Port reach heading due North on the lake.



















So the photo above does it for me.  Look at the compass and note that the inside ring's base and the horizon are perfectly the same, providing an apparent correlation to the naked eye. If you were to draw a line straight from the top of the photo to the base of the forestay you would be able to see the approximate amount of degrees of heel.  Since the forestay is leaning with the wind a bit, it would not be exact.  Yet the mast is straight and you can draw the same lines and measure the mast a bit more perfectly.  But this photo does it for me, a good steady breeze of about 12-15 kts and you can see that sitting in the cockpit you will need to brace yourself adequately.

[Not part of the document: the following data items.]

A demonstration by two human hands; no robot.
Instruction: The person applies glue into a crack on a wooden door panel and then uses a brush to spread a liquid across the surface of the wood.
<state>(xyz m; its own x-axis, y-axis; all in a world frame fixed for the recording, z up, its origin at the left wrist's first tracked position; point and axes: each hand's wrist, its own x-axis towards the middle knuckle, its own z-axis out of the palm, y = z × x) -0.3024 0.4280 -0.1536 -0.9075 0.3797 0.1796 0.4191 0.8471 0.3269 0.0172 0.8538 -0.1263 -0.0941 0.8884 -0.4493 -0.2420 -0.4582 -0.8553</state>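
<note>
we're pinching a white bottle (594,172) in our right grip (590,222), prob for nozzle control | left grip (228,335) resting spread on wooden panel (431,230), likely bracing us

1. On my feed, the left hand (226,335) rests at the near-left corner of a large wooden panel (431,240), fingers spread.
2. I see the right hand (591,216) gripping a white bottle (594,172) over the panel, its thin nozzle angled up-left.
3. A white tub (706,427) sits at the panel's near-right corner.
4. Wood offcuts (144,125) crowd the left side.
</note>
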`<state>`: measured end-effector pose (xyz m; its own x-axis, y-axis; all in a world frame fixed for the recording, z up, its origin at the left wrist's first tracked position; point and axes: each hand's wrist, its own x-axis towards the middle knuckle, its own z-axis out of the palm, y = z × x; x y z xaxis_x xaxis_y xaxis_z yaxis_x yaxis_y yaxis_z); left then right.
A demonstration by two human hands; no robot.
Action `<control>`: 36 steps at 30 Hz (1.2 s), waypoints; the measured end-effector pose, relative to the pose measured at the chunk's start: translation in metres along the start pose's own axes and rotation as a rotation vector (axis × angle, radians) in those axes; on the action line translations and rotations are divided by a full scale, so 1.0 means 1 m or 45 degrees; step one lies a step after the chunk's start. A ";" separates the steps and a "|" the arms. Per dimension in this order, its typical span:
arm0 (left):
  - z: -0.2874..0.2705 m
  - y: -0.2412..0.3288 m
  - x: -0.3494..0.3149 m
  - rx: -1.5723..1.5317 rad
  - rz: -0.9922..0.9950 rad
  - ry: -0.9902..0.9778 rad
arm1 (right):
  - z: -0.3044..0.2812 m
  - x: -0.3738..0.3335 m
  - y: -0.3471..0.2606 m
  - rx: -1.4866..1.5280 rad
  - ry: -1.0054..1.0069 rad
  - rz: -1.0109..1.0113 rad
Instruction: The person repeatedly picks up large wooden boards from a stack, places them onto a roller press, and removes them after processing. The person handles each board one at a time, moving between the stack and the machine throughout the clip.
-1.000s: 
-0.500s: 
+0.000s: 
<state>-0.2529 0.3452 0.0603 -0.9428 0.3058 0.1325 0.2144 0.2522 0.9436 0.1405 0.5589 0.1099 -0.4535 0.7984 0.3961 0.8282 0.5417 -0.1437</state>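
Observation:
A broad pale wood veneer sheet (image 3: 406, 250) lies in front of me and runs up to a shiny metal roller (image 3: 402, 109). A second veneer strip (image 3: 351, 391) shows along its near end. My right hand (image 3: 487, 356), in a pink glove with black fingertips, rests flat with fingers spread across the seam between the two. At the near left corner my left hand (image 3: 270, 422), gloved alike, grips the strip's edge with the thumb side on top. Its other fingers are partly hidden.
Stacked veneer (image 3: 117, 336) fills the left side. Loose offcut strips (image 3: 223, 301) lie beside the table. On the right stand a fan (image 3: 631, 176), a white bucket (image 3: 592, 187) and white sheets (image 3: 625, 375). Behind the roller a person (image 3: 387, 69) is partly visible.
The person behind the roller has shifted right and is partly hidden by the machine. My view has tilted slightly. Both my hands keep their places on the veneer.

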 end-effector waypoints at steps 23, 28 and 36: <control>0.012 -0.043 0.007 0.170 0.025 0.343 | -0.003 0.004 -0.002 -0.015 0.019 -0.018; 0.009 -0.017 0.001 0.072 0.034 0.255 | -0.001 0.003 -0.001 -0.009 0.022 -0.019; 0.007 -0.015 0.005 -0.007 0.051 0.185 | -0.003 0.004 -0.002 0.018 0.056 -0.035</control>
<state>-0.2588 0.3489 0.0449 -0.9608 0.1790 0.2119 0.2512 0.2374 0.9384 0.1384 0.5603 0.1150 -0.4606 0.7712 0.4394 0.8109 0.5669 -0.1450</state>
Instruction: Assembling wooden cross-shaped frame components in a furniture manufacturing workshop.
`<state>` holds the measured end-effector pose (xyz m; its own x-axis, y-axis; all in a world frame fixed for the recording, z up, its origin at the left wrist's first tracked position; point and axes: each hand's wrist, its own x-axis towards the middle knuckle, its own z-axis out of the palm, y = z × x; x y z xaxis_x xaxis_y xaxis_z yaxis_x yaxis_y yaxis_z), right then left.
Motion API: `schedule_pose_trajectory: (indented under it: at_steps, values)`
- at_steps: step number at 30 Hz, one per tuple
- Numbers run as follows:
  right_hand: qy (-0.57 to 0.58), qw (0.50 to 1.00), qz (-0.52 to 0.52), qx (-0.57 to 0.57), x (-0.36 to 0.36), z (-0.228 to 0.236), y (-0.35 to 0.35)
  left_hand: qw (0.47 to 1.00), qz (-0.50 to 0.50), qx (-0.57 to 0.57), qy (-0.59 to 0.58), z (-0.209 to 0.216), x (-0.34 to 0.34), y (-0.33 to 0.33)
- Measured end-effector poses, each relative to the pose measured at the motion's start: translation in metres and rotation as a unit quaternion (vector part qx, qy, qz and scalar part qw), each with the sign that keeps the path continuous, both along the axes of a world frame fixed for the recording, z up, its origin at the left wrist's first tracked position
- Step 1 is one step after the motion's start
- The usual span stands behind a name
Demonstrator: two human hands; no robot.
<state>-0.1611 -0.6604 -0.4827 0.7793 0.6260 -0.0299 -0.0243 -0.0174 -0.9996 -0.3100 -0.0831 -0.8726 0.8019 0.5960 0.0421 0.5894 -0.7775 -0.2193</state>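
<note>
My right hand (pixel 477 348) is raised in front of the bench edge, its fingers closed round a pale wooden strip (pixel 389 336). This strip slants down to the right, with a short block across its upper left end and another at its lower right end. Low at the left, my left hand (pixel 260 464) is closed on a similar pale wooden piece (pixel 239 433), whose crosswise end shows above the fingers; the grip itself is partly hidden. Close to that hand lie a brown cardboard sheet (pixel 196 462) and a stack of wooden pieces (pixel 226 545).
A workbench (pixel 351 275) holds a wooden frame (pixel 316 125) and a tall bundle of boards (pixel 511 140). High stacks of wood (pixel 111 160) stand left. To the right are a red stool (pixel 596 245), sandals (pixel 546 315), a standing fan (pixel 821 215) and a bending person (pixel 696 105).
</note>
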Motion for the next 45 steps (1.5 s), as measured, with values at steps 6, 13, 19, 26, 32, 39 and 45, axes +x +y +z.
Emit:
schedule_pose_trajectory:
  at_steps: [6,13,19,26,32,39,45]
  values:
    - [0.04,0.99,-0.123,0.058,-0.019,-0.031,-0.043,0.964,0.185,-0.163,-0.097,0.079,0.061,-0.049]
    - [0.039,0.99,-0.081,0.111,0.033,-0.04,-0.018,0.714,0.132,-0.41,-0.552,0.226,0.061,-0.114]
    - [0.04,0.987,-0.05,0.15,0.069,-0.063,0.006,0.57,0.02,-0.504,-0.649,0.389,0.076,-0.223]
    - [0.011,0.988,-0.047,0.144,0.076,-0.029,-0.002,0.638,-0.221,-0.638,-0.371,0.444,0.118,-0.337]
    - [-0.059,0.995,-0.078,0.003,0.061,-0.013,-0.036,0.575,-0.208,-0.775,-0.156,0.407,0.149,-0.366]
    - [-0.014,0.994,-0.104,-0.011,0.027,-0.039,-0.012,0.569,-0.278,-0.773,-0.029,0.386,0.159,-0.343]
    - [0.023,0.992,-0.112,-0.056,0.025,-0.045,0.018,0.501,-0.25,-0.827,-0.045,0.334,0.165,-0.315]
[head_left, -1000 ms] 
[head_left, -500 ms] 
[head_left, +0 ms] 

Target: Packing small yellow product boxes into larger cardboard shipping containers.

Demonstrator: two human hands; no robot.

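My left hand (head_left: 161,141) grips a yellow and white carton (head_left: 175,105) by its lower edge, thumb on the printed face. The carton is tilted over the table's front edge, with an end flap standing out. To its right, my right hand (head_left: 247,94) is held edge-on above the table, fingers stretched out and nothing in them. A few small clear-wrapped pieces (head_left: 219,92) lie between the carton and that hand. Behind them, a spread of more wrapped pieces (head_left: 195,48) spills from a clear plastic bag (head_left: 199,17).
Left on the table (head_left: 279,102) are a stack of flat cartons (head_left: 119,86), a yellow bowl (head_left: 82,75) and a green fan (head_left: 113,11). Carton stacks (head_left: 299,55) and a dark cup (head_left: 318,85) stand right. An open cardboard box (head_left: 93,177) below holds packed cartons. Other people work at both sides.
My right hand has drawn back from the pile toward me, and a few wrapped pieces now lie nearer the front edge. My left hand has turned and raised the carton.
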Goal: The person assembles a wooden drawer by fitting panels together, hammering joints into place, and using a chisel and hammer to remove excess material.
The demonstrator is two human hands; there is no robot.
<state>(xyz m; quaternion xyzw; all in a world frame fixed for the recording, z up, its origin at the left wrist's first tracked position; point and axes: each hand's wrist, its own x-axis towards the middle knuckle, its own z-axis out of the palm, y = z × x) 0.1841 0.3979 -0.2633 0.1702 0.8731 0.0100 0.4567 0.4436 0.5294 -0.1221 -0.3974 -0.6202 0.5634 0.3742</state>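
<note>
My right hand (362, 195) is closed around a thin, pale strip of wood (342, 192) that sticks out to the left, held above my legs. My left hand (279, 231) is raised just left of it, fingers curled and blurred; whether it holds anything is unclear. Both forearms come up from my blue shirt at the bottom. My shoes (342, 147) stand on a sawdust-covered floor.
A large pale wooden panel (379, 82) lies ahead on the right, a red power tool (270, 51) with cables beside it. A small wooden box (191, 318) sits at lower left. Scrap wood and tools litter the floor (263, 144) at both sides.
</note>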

This is the Ritchie Kyack compass mounted with velcro.  Easy to see.  You can see better what I mean about the built-in clinometer.  I prefer a velcro mount.  The less holes in this boat the better!  Too, I can remove it for security or travel.

Too, everyone always want to know how fast they're going and I took this screen shot after I'd hit 5.9 kts.  I wanted to prove the Dory was doing it's thing but was not able to capture another reading as high after this.  This program is an  APP for android devices called Sail Droid. 

I like the fact that it provides three essential things in a simple format:  Speed over Ground in knots, Course over Ground and the Magnetic Compass.  In the first photo, the compass shows 333 degrees as a heading but the boat is actually pointing at 356 degrees.  In the second photo here, there is no course over ground because there is no movement forward.  The speed over ground is apparent so needs no explanation.  If you put the phone on the table and turn it left and right the compass at the bottom screen will immediately move just like a fluid compass.  Cool.  The program has other items like GPS info, position and waypoint, plus a white on black screen which I should have been using in the bright sunshine.

I also have a couple other programs on the Samsung but will feature them later since I usually just use this.  There is one from the American Sailing Association and another called the Sailing Tactician.  All of these are free programs for the android devices.

Have taken the sails off the dory and will be performing some maintenance, putting on additional tell-tales and cleaning a bit.